Я прямо-таки купался в лучах славы, созданной родителями. Одно мое присутствие доставляло им несказанную радость. Я был для них чудом и поэтому не подчинялся никаким законам. Все вокруг внушало мне мысль, что я существо необыкновенное. Я слышал, как о моих способностях говорили с особым почтением. Сколько раз, полагая, что я сплю, родители строили на мой счет самые радужные планы, которым я внимал с закрытыми глазами и бешено колотившимся сердцем. Незаметно для самого себя я культивировал в себе тщеславие, притворное смирение, любовь, снисходительность – то, что принято называть добрыми чувствами. Моя душа была средоточием противоречивых добродетелей, которые никак не уживались между собой. И в глубине я ощущал какую-то смутную неудовлетворенность.

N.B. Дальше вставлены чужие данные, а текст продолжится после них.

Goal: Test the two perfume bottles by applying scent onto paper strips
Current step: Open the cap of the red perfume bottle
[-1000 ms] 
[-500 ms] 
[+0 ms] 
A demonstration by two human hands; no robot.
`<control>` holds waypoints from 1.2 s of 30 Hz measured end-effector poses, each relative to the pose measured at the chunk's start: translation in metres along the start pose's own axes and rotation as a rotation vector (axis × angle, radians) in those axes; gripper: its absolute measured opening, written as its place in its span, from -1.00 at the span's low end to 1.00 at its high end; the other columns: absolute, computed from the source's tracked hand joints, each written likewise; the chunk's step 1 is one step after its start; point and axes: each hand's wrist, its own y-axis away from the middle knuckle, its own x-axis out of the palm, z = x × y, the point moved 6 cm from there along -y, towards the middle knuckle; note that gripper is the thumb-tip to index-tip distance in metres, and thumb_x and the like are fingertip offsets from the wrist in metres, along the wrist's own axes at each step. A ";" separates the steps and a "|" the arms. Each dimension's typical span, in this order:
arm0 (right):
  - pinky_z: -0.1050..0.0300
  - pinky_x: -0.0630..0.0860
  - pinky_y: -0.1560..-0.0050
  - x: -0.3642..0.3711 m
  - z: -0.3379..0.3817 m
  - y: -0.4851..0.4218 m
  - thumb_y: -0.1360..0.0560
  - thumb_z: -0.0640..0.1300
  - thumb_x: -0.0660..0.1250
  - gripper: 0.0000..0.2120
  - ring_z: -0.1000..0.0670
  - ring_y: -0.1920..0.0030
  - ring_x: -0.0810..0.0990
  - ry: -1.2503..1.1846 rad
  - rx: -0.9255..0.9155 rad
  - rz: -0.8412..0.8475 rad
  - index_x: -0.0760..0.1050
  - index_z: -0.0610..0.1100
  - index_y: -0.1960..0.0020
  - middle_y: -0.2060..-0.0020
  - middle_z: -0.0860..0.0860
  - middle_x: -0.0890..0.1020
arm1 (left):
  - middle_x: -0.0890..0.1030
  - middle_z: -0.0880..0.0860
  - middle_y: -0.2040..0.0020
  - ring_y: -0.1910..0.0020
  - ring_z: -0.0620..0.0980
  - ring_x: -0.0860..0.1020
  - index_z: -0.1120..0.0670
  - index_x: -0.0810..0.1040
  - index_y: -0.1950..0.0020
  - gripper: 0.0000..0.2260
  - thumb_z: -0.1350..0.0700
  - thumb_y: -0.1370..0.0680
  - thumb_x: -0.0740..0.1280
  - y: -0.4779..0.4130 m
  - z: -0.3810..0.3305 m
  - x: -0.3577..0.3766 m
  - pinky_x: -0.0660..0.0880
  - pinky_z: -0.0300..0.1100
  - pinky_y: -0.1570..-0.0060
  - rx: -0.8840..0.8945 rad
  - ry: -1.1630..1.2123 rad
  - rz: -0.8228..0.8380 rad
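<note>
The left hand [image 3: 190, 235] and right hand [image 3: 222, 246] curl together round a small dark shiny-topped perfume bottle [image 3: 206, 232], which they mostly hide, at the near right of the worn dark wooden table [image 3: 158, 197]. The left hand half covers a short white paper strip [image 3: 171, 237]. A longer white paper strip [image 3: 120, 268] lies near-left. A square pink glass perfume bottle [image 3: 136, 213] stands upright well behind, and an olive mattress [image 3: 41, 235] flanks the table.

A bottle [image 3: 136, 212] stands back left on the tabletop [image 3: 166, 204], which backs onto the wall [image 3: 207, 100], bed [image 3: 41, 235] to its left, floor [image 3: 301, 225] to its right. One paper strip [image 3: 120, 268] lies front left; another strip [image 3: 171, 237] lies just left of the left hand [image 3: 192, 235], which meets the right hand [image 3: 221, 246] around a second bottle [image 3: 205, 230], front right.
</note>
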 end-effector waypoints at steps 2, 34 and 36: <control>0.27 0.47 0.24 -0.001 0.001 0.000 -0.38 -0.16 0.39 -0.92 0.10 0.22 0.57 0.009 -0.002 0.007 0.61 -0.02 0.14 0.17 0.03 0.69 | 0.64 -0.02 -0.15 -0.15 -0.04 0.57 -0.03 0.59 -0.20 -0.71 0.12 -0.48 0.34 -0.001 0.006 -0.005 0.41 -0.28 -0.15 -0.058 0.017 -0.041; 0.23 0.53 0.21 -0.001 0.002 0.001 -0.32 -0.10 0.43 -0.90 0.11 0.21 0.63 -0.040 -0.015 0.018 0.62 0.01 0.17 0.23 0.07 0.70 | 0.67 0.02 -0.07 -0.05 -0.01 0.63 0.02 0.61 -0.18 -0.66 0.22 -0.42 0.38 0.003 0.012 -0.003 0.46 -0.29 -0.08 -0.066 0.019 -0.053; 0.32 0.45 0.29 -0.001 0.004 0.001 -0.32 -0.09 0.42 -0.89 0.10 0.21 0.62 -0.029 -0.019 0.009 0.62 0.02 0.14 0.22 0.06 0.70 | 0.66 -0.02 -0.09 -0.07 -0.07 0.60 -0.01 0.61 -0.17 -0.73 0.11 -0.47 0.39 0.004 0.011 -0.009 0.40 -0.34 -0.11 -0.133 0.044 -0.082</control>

Позже мать вспоминала, что уже в то время она считала меня обреченным на погибель, ибо в моей красоте было, увы, что-то демоническое. Что касается меня, то я думал совсем иначе. Однако не испытывал к родителям никакого чувства досады, мне даже льстило их покорное поклонение. Самым сильным моим желанием было нравиться: я мечтал оправдать возложенные на меня надежды. Только несколько лет спустя я наконец понял всю свою ограниченность и тоску. Впервые я задумался над этим еще в те времена, когда блистал в одном из подаренных мне маскарадных костюмов. Я чувствовал себя выдающейся личностью и немного рисовался. Одетый во все черное, я декламировал «Une saison en l'Enfer»[2] перед зеркальным шкафом в своей комнате. Доходя до того места, где поэт бичевал предков, я так проникался его гневом, что уже не сознавал, кто я и где я.

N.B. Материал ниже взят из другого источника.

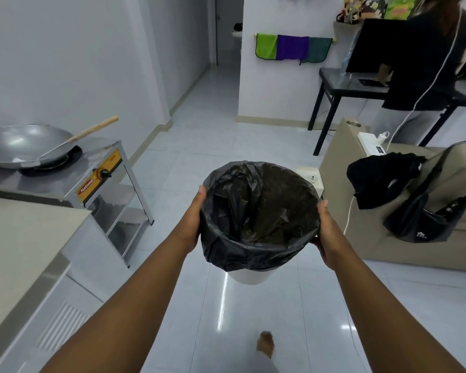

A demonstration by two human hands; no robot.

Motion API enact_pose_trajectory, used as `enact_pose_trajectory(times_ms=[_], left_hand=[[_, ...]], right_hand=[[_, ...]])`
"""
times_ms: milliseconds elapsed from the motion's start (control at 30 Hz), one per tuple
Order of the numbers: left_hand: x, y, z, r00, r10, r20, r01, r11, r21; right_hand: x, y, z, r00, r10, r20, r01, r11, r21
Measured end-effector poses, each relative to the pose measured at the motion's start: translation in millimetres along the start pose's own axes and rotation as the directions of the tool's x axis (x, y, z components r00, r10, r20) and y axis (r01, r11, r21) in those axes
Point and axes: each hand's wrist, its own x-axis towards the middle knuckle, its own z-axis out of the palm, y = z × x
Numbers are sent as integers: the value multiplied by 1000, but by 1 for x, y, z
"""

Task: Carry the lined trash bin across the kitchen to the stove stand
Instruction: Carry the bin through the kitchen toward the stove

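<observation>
I hold a white trash bin (249, 277) lined with a black plastic bag (258, 219) out in front of me, off the floor. My left hand (194, 219) grips the bin's left rim and my right hand (324, 230) grips the right rim. The bag is folded over the rim and looks empty inside. The steel stove stand (111, 184) with a yellow front panel stands at the left, a large wok (22, 145) with a wooden handle on its burner. The bin hangs to the right of the stand, over glossy floor tiles.
A grey counter (16, 246) fills the lower left. A beige sofa (388, 219) with black bags stands at the right, a power strip and cable on it. A person in black sits at a dark desk (342, 87) at the back right. My bare foot (265, 343) is below.
</observation>
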Motion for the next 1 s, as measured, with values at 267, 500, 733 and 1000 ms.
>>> enact_pose_trajectory(times_ms=[267,500,733,1000], left_hand=[[136,17,-3,998,-2,-64,3,1000,21],[267,52,12,992,14,-124,-14,1000,1],[379,71,-10,989,2,-145,-9,999,-49],[543,119,-60,994,10,-111,-19,997,-81]], right_hand=[[146,-31,-9,999,10,35,-11,1000,7],[285,-88,-27,999,21,46,-22,1000,11],[403,-109,-12,998,45,39,-45,999,3],[571,-156,26,996,40,76,-36,997,-64]])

Без ложной скромности должен сказать, что декламировал я довольно хорошо и быстро вживался в текст. Некоторые фразы, казалось, сами возникали в моей голове, словно я их придумал. Мне было странно видеть их написанными на бумаге, настолько они совпадали с моими мыслями. Слова поэта будили во мне гнев, и его призыв всколыхнул дремавшие в моей крови отголоски древней непокорности.
Мои родители, как я уже говорил, доводили меня до изнеможения своим угодничеством. Они всячески ухаживали за мной, во всем угождали с неизменной льстивой улыбкой. И наконец это покорное заискивание вызвало во мне антипатию к ним. В наших отношениях никогда не возникало никаких осложнений, все было легко и просто. Я всегда добивался чего хотел, любое мое желание воспринималось, как непреложный закон. Родители жили только мною и предоставляли мне такую свободу, о которой не мог и мечтать юноша моего возраста. Но ради всего этого они жертвовали собой, а поэтому требовали жертвы и от меня. Этот клубок оказался для меня слишком сложным, и мне стоило большого труда распутать его. За благородными словами я стал различать лесть любви и трусость жертвы… «Ну что ж, – сказал я себе, – не я сдамся первый!»
Особенно тиранила меня своими ласками мать. Она всегда мечтала иметь такого сына, как я, – мятежного, порывистого и гордого. В моих первых шагах навстречу свободе я пользовался ее твердой поддержкой. Отцу, который был попроще мамы, я даже не счел нужным рассказать о происшедшей перемене. Он жил в тесном мирке, созданном матерью, и был вполне счастлив. Этого нельзя было сказать о ней. Она прекрасно понимала, что такой человек, как отец, не мог дать ей счастья. Размеренная жизнь не приносила ей удовлетворения. Она постоянно нуждалась в обществе, и ей недоставало человека, который помог бы заполнить безмерную пустоту в ее душе.
Мама была посвящена в мои первые похождения, когда отец еще и не подозревал о них, спокойно живя в своем убогом мирке. Мы вступили с мамой в союз, куда отец не был допущен; целью этого союза было поверять друг другу самые сокровенные тайны. Я делился с нею своими первыми любовными приключениями, рассказывая ей все до мельчайших подробностей. Порой моя откровенность была чрезмерной. Но мама никогда не останавливала меня. Она только давала мне необходимые деньги, стараясь держать это в тайне от отца. Мое доверие, казалось, доставляло ей радость. Это был своего рода деликатный способ обманывать отца.
Наши откровенные беседы сначала касались моих любовных похождений, а позднее моих стремлений к свободе. Мало-помалу я проникся ненавистью ко всему, что меня окружало. Я начал догадываться, что любовь ближнего создает множество преград, которые связывают и ограничивают. «Любовь безвольна, прилипчива и навязчива, – говорил я матери. – Она ослабляет и подчиняет себе». Мама не моргнув глазом выслушивала меня. Можно было подумать, что это вовсе ее не касалось, что я говорил отвлеченно. Она даже призывала сохранять в тайне наши беседы: «Все это так, но ты никогда никому об этом не говори. Мысль от частого повторения теряет свою ценность, распыляется. Лучше, если это останется между нами».